Busuli had not beheld the manner of his deliverance, but Waziri, the old chief, had seen, and several of the other warriors, and they hailed Tarzan with delight as they swarmed about him and his great kill. When he leaped upon the mighty carcass, and gave voice to the weird challenge with which he announced a great victory, the blacks shrank back in fear, for to them it marked the brutal Bolgani, whom they feared fully as much as they feared Numa, the lion; but with a fear with which was mixed a certain uncanny awe of the manlike thing to which they attributed supernatural powers.
But when Tarzan lowered his raised head and smiled upon them they were reassured, though they did not understand. Nor did they ever fully understand this strange creature who ran through the trees as quickly as Manu, yet was even more at home upon the ground than themselves; who was except as to color like unto themselves, yet as powerful as ten of them, and singlehanded a match for the fiercest denizens of the fierce jungle.

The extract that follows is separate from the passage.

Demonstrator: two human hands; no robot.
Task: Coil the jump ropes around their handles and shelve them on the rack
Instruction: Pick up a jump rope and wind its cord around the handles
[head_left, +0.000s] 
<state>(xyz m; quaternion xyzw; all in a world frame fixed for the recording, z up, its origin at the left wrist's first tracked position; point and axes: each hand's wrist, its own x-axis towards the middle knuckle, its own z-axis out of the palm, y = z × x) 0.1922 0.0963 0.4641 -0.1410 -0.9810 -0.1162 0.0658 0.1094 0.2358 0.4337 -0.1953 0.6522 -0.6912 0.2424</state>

When the remainder of the warriors had gathered, the hunt was again taken up and the stalking of the retreating herd once more begun; but they had covered a bare hundred yards when from behind them, at a great distance, sounded faintly a strange popping.
For an instant they stood like a group of statuary, intently listening. Then Tarzan spoke.
“Guns!” he said. “The village is being attacked.”
“Come!” cried Waziri. “The Arab raiders have returned with their cannibal slaves for our ivory and our women!”
The Ivory Raiders
Waziri’s warriors marched at a rapid trot through the jungle in the direction of the village. For a few minutes, the sharp cracking of guns ahead warned them to haste, but finally the reports dwindled to an occasional shot, presently ceasing altogether. Nor was this less ominous than the rattle of musketry, for it suggested but a single solution to the little band of rescuers—that the illy garrisoned village had already succumbed to the onslaught of a superior force.
The returning hunters had covered a little more than three miles of the five that had separated them from the village when they met the first of the fugitives who had escaped the bullets and clutches of the foe. There were a dozen women, youths, and girls in the party, and so excited were they that they could scarce make themselves understood as they tried to relate to Waziri the calamity that had befallen his people.
“They are as many as the leaves of the forest,” cried one of the women, in attempting to explain the enemy’s force. “There are many Arabs and countless Manyuema, and they all have guns. They crept close to the village before we knew that they were about, and then, with many shouts, they rushed in upon us, shooting down men, and women, and children. Those of us who could fled in all directions into the jungle, but more were killed. I do not know whether they took any prisoners or not—they seemed only bent upon killing us all. The Manyuema called us many names, saying that they would eat us all before they left our country—that this was our punishment for killing their friends last year. I did not hear much, for I ran away quickly.”
The march toward the village was now resumed, more slowly and with greater stealth, for Waziri knew that it was too late to rescue—their only mission could be one of revenge. Inside the next mile a hundred more fugitives were met. There were many men among these, and so the fighting strength of the party was augmented.
Now a dozen warriors were sent creeping ahead to reconnoiter. Waziri remained with the main body, which advanced in a thin line that spread in a great crescent through the forest. By the chief’s side walked Tarzan.
Presently one of the scouts returned.